Shebu: Project maintainers may have different opinions. We haven’t asked them yet.

Shebu: Difficult to assess as there is a large community of maintainers across all projects.

Dan: We certainly would need to get more maintainer buy-in if we removed this option to deviate.

Dan: We want to get their feedback anyway but especially important if we’re trying to force this on them.

Dan: Any thoughts on how we should gather that feedback?

KK: Just ask all the maintainers

KK: Used to be able to write ~10 LOC/day. Now can do much more, especially for example test suites.

Joanna: If you have a big maintainer pool, might not get much response.

Joanna: Suggest getting a smaller pool or approaching each project individually.

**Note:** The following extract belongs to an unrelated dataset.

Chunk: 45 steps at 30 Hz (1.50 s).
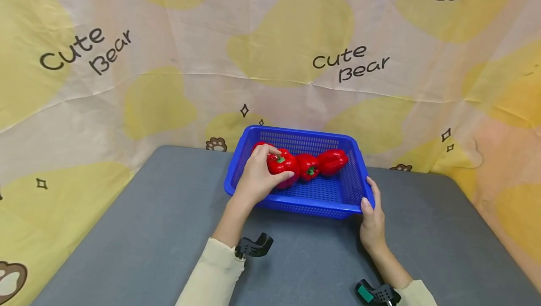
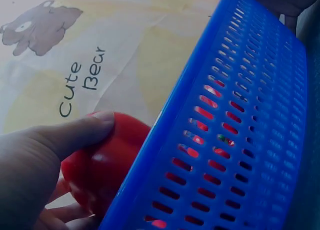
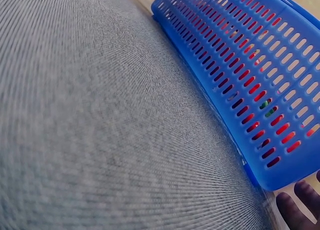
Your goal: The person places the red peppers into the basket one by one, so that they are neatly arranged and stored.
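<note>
A blue plastic basket [image 1: 296, 201] with slotted walls holds several red bell peppers. My left hand [image 1: 258, 177] reaches over its near left side and grips one red bell pepper [image 1: 286, 167] between thumb and fingers. In the left wrist view this bell pepper [image 2: 112, 160] shows above the basket rim, with the thumb across it. Two more peppers, a middle one [image 1: 307, 167] and a right one [image 1: 333, 161], lie to its right. Another sits partly hidden behind the left hand. My right hand [image 1: 373, 226] holds the basket's near right corner, thumb on the rim.
The basket stands toward the back of a grey table [image 1: 304, 259]. Behind the table hangs a patterned cloth [image 1: 279, 38] with "Cute Bear" lettering. Each wrist carries a dark camera mount, the left one [image 1: 254, 246] close above the table in the head view.
</note>
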Motion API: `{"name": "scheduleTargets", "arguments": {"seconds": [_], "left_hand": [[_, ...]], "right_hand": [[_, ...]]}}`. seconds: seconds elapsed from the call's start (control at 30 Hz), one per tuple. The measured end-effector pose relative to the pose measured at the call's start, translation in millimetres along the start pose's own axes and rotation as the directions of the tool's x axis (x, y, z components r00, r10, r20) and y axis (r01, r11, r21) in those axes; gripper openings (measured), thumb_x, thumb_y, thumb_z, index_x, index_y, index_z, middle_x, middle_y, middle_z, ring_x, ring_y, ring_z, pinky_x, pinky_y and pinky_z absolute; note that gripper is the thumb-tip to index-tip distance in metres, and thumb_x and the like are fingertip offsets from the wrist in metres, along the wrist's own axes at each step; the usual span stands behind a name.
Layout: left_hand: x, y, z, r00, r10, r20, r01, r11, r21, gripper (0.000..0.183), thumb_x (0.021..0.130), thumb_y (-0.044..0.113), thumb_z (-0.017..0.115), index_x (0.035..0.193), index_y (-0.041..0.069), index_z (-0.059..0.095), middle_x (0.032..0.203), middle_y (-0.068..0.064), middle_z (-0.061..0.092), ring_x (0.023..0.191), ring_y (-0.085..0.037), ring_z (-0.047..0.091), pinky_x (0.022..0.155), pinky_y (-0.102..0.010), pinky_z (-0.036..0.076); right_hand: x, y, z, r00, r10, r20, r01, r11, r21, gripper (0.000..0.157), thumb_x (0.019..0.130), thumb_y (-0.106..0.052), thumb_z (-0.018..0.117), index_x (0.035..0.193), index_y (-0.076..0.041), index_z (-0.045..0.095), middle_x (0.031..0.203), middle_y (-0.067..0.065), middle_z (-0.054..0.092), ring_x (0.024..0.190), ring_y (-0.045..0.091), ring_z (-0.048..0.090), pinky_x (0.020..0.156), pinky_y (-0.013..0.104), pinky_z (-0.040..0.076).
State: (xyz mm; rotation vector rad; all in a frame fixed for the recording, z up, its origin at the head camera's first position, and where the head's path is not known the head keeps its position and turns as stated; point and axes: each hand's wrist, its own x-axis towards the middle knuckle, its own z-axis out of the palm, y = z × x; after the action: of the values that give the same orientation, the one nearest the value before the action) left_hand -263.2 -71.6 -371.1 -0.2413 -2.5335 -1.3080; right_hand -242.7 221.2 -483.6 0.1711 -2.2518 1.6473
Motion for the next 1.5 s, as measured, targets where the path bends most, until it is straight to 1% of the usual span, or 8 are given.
{"name": "scheduleTargets", "arguments": {"seconds": [0.27,0.63,0.8,0.87,1.03,1.23,1.3,1.5], "left_hand": [[0.9,-8.0,3.8,0.999,-0.036,0.018,0.037,0.998,-0.054,0.054,0.078,0.028,0.088,0.121,0.014,0.057,0.132,-0.008,0.058,0.125,-0.029,0.057,0.095,-0.049,0.059],[7.1,-8.3,8.9,0.995,-0.041,0.089,0.036,0.998,0.056,0.053,0.079,0.027,0.087,0.119,0.014,0.056,0.129,-0.007,0.057,0.121,-0.027,0.058,0.092,-0.047,0.06],[16.1,-2.9,10.3,0.993,-0.043,0.112,0.03,0.992,0.119,0.053,0.078,0.028,0.088,0.119,0.014,0.056,0.122,-0.006,0.059,0.116,-0.024,0.059,0.092,-0.045,0.06],[20.8,-1.0,13.0,0.991,-0.044,0.123,0.028,0.991,0.132,0.054,0.078,0.03,0.087,0.119,0.014,0.056,0.121,-0.006,0.06,0.115,-0.023,0.059,0.093,-0.045,0.06],[31.3,-2.9,22.3,0.989,-0.044,0.143,0.026,0.992,0.125,0.055,0.079,0.032,0.086,0.12,0.013,0.055,0.121,-0.007,0.061,0.114,-0.022,0.058,0.092,-0.044,0.059],[39.3,-5.2,30.7,0.983,-0.047,0.179,0.027,0.993,0.112,0.055,0.08,0.034,0.085,0.121,0.013,0.055,0.12,-0.006,0.061,0.114,-0.022,0.058,0.092,-0.042,0.059],[41.2,-3.9,32.7,0.981,-0.045,0.189,0.019,0.991,0.132,0.056,0.08,0.034,0.085,0.122,0.013,0.054,0.118,-0.006,0.061,0.112,-0.021,0.058,0.092,-0.041,0.059],[42.4,0.6,36.4,0.985,-0.075,0.155,0.046,0.982,0.181,0.057,0.079,0.038,0.085,0.122,0.015,0.056,0.119,-0.006,0.065,0.11,-0.022,0.061,0.092,-0.042,0.059]], "right_hand": [[-0.5,-2.9,0.1,1.0,-0.004,-0.002,0.004,1.0,0.003,0.06,0.101,-0.03,0.031,0.16,-0.024,0.024,0.162,0.019,0.032,0.14,0.043,0.042,0.093,-0.002,0.037],[-1.7,-5.2,-2.7,1.0,-0.001,0.007,0.001,1.0,-0.01,0.06,0.101,-0.029,0.032,0.16,-0.024,0.023,0.163,0.019,0.031,0.141,0.044,0.041,0.094,0.001,0.034],[-1.7,-5.2,-2.5,1.0,0.008,0.01,-0.008,1.0,-0.028,0.06,0.101,-0.03,0.032,0.161,-0.024,0.023,0.163,0.018,0.032,0.142,0.043,0.042,0.111,0.032,0.039],[-1.3,-4.1,-1.7,1.0,0.006,0.01,-0.006,0.999,-0.033,0.06,0.102,-0.03,0.032,0.161,-0.024,0.022,0.163,0.018,0.032,0.141,0.043,0.043,0.11,0.035,0.04],[-0.9,-1.6,-0.7,1.0,-0.006,0.013,0.007,1.0,-0.029,0.06,0.102,-0.031,0.031,0.161,-0.025,0.022,0.163,0.018,0.032,0.141,0.044,0.044,0.097,0.008,0.038],[-0.6,-3.0,-1.1,1.0,-0.004,0.01,0.005,0.999,-0.031,0.06,0.101,-0.03,0.031,0.161,-0.024,0.022,0.163,0.017,0.032,0.141,0.042,0.044,0.11,0.048,0.038],[-0.3,-3.8,-1.7,1.0,-0.002,0.009,0.002,0.999,-0.032,0.061,0.101,-0.03,0.031,0.161,-0.024,0.022,0.163,0.017,0.032,0.141,0.043,0.043,0.11,0.055,0.036],[0.4,-3.6,-2.2,1.0,0.011,0.012,-0.011,1.0,-0.028,0.06,0.101,-0.031,0.032,0.161,-0.027,0.022,0.164,0.016,0.032,0.142,0.041,0.043,0.104,0.017,0.036]]}}
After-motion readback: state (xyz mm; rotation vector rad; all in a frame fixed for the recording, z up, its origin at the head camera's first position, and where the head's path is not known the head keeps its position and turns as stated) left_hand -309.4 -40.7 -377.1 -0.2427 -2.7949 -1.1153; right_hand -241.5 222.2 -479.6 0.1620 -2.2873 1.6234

Dan: OK, will wait for outcome of board meeting then send latest draft and open issues to (some) project maintainers.

 

Dan: Eric last month sent some interesting links on CRA implications/recommendations

Eric: CRA has recommendations around security policy and SBOMs.

Eric: Also, something around auditing (including SBOMs).

Shebu: Looking at those materials and recent Linaro Connect materials, should we start looking at SBOM generation at TF.org?

Shebu: Or wait for more developments/requirements?

Eric: One thing we could discuss is settling on SBOM format (CycloneX or SPDX).

Dan: And tooling to use?

Eric: Afterwards, yes.

Dan: Should we be doing more in terms of integration at TF.org (e.g. using Yocto) rather than devolving this to component projects?

PJ: Eric - are you aware of similar projects and the format they chose?

Eric: Think Yocto and Zephyr are using SPDX (would need to double check).

PJ: I could investigate this offline.

Dan: Yes, thanks!

KK: Companies that use TF.org take final responsibility for accuracy.

KK: They can’t trust TF.org to have done the right thing and TF.org shouldn’t take responsibility.

KK: But it’s good if TF.org can help avoid duplication by companies.